_Task brief_: The reply must return each line of the data exactly.

_Input data_:
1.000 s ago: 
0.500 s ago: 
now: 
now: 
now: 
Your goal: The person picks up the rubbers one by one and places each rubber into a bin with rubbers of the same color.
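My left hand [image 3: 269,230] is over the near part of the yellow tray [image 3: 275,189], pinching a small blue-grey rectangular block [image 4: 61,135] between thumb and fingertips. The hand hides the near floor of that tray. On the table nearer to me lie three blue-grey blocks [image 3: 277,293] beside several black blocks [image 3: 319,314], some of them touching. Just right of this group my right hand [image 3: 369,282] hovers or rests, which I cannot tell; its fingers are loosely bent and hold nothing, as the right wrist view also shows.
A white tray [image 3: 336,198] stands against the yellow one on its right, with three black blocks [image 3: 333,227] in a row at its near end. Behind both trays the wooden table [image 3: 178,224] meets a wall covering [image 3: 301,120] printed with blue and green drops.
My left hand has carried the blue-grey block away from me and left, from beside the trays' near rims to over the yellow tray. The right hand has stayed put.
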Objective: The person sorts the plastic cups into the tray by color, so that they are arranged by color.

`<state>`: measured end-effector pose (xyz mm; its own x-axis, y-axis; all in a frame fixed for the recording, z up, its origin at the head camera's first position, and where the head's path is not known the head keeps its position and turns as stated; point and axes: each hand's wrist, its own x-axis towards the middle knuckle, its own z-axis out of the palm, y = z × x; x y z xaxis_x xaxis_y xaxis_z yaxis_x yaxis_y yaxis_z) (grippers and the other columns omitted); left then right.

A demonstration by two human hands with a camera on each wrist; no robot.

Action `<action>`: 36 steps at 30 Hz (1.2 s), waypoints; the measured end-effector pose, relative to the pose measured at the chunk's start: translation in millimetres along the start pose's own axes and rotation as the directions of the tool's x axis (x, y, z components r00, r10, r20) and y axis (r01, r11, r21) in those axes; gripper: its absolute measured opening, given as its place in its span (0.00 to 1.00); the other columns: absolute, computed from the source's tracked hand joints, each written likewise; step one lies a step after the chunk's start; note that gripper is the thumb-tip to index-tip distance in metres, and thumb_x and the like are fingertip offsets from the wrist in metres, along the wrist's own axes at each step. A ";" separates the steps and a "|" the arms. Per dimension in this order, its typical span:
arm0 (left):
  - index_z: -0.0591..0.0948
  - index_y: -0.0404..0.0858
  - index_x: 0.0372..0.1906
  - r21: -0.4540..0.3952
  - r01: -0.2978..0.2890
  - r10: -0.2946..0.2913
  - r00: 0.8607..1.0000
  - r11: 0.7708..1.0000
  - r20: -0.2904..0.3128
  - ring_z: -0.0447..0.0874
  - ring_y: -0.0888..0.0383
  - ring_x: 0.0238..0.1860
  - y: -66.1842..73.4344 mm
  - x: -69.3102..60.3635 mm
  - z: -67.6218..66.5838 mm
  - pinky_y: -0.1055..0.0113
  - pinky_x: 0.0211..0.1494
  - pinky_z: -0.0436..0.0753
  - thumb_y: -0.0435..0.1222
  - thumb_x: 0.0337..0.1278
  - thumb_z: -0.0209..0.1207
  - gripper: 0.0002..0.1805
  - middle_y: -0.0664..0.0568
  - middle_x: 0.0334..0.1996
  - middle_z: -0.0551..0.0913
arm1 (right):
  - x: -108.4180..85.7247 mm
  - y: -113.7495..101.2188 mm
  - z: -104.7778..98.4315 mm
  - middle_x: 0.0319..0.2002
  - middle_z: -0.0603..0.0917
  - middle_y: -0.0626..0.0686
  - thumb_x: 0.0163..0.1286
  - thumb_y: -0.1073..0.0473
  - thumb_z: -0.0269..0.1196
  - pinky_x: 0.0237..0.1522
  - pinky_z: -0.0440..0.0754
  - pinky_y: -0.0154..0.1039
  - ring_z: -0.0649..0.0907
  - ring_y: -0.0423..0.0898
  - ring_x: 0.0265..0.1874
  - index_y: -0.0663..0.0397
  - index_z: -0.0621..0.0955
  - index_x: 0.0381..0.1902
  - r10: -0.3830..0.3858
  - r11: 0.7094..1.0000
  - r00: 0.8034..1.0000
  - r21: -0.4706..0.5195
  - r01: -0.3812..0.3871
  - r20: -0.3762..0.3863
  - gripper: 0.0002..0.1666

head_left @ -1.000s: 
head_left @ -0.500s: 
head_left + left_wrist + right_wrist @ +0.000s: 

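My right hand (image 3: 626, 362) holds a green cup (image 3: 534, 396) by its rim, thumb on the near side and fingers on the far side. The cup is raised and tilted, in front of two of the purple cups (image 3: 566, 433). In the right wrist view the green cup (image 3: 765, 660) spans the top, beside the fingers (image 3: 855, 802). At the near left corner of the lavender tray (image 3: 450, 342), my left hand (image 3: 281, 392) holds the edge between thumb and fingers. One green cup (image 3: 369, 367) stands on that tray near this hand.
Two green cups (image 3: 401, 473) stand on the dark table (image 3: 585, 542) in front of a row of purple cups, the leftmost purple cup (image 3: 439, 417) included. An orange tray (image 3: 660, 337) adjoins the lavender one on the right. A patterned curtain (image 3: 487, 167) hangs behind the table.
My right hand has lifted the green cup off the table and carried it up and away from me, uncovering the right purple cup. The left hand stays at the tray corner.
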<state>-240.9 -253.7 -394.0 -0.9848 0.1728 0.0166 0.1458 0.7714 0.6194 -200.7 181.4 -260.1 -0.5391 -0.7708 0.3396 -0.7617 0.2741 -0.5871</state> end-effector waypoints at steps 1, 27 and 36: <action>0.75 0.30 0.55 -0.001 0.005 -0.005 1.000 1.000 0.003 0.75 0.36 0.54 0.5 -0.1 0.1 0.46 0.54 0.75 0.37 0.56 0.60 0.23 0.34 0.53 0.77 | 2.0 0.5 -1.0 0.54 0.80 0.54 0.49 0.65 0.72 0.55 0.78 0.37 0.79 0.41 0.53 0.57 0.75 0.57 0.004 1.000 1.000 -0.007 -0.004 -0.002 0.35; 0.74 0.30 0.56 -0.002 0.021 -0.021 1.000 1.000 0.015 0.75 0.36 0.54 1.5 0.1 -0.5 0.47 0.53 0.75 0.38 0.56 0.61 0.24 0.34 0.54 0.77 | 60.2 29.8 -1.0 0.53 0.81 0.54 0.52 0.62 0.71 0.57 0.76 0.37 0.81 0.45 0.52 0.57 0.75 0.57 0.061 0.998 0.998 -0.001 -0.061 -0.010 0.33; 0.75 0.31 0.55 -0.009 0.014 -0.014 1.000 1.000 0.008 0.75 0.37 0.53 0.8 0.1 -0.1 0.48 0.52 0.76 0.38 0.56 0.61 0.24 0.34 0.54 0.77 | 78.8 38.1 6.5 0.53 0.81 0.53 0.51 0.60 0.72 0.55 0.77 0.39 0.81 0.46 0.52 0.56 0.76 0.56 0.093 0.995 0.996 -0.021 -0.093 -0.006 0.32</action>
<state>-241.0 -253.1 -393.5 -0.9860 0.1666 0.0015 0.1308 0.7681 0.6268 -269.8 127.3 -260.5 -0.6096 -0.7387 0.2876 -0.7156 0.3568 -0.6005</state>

_Output of the task_:
1.000 s ago: 
0.500 s ago: 
now: 
now: 
now: 
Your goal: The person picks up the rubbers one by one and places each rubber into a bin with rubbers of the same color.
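My left hand [image 3: 269,230] is over the near part of the yellow tray [image 3: 275,189], pinching a small blue-grey rectangular block [image 4: 61,135] between thumb and fingertips. The hand hides the near floor of that tray. On the table nearer to me lie three blue-grey blocks [image 3: 277,293] beside several black blocks [image 3: 319,314], some of them touching. Just right of this group my right hand [image 3: 369,282] hovers or rests, which I cannot tell; its fingers are loosely bent and hold nothing, as the right wrist view also shows.
A white tray [image 3: 336,198] stands against the yellow one on its right, with three black blocks [image 3: 333,227] in a row at its near end. Behind both trays the wooden table [image 3: 178,224] meets a wall covering [image 3: 301,120] printed with blue and green drops.
My left hand has carried the blue-grey block away from me and left, from beside the trays' near rims to over the yellow tray. The right hand has stayed put.
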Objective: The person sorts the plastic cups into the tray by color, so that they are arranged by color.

`<state>`: measured end-effector pose (xyz mm; its own x-axis, y-axis; all in a frame fixed for the recording, z up, its origin at the head camera's first position, and where the head's path is not known the head keeps its position and turns as stated; point and axes: each hand's wrist, its own x-axis towards the middle knuckle, its own z-axis out of the palm, y = z × x; x y z xaxis_x xaxis_y xaxis_z yaxis_x yaxis_y yaxis_z) (grippers and the other columns omitted); left then right.

A demonstration by two human hands with a camera on each wrist; no robot.

Action `<action>`: 36 steps at 30 Hz (1.2 s), waypoints; the measured end-effector pose, relative to the pose measured at the chunk's start: translation in millimetres along the start pose's own axes and rotation as the directions of the tool's x axis (x, y, z components r00, r10, r20) and y axis (r01, r11, r21) in those axes; gripper: its absolute measured opening, given as its place in its span (0.00 to 1.00); the other columns: absolute, computed from the source's tracked hand joints, each written likewise; step one lies a step after the chunk's start; note that gripper is the thumb-tip to index-tip distance in metres, and thumb_x and the like are fingertip offsets from the wrist in metres, along the wrist's own axes at each step. A ";" separates the steps and a "|" the arms. Per dimension in this order, its typical span:
arm0 (left):
  - index_z: -0.0591..0.0948
  - index_y: -0.0404..0.0858
  - index_x: 0.0372..0.1906
  - r21: -0.4540..0.3952
  - r01: -0.2978..0.2890
  - r10: -0.2946..0.2913
  - r00: 0.8607..1.0000
  - r11: 0.7708..1.0000
  - r20: -0.2904..0.3128
  - ring_z: -0.0447..0.0874
  - ring_y: -0.0888..0.0383
  - ring_x: 0.0238..0.1860
  - y: -66.1842..73.4344 mm
  - x: -69.3102..60.3635 mm
  - z: -67.6218..66.5838 mm
  - pinky_y: -0.1055..0.0113
  - pinky_x: 0.0211..0.1494
  - pinky_z: -0.0436..0.0753
  - thumb_y: -0.0435..0.1222
  - thumb_x: 0.0337..0.1278
  - thumb_z: -0.0209..0.1207
  - gripper: 0.0002..0.1805
  - middle_y: -0.0664..0.0568
  - middle_x: 0.0334..0.1996
  - middle_z: -0.0551..0.0913
arm1 (right):
  - x: -108.4180..85.7247 mm
  - y: -113.7495..101.2188 mm
  - z: -104.7778..98.4315 mm
  - middle_x: 0.0319..0.2002
  - middle_z: -0.0603..0.0917
  - middle_y: -0.0626..0.0686
  - thumb_x: 0.0163..0.1286
  - thumb_y: -0.1073..0.0473
  - thumb_z: -0.0269..0.1196
  - pinky_x: 0.0237..0.1522
  - pinky_z: -0.0440..0.0754
  - pinky_y: -0.0154..0.1039
  - ring_z: -0.0649..0.0907
  - ring_y: -0.0423..0.0898
  - ring_x: 0.0265..0.1874
  - index_y: -0.0663..0.0397
  - index_z: -0.0621..0.0955
  - index_x: 0.0381..0.1902
  - r10: -0.3830..0.3858
  - r11: 0.7094..1.0000
  - r00: 0.8034..1.0000
  - r21: -0.4706..0.5195
  - r01: -0.3812..0.3871
  - r20: -0.3762..0.3863
  - gripper: 0.0002..0.1666

head_left @ -1.000s: 
head_left @ -0.500s: 
head_left + left_wrist + right_wrist @ +0.000s: 

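My right hand (image 3: 626, 362) holds a green cup (image 3: 534, 396) by its rim, thumb on the near side and fingers on the far side. The cup is raised and tilted, in front of two of the purple cups (image 3: 566, 433). In the right wrist view the green cup (image 3: 765, 660) spans the top, beside the fingers (image 3: 855, 802). At the near left corner of the lavender tray (image 3: 450, 342), my left hand (image 3: 281, 392) holds the edge between thumb and fingers. One green cup (image 3: 369, 367) stands on that tray near this hand.
Two green cups (image 3: 401, 473) stand on the dark table (image 3: 585, 542) in front of a row of purple cups, the leftmost purple cup (image 3: 439, 417) included. An orange tray (image 3: 660, 337) adjoins the lavender one on the right. A patterned curtain (image 3: 487, 167) hangs behind the table.
My right hand has lifted the green cup off the table and carried it up and away from me, uncovering the right purple cup. The left hand stays at the tray corner.
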<state>-240.9 -253.7 -394.0 -0.9848 0.1728 0.0166 0.1458 0.7714 0.6194 -200.7 181.4 -260.1 -0.5391 -0.7708 0.3396 -0.7617 0.2741 -0.5871</state> end-effector waypoints at steps 1, 27 and 36: <action>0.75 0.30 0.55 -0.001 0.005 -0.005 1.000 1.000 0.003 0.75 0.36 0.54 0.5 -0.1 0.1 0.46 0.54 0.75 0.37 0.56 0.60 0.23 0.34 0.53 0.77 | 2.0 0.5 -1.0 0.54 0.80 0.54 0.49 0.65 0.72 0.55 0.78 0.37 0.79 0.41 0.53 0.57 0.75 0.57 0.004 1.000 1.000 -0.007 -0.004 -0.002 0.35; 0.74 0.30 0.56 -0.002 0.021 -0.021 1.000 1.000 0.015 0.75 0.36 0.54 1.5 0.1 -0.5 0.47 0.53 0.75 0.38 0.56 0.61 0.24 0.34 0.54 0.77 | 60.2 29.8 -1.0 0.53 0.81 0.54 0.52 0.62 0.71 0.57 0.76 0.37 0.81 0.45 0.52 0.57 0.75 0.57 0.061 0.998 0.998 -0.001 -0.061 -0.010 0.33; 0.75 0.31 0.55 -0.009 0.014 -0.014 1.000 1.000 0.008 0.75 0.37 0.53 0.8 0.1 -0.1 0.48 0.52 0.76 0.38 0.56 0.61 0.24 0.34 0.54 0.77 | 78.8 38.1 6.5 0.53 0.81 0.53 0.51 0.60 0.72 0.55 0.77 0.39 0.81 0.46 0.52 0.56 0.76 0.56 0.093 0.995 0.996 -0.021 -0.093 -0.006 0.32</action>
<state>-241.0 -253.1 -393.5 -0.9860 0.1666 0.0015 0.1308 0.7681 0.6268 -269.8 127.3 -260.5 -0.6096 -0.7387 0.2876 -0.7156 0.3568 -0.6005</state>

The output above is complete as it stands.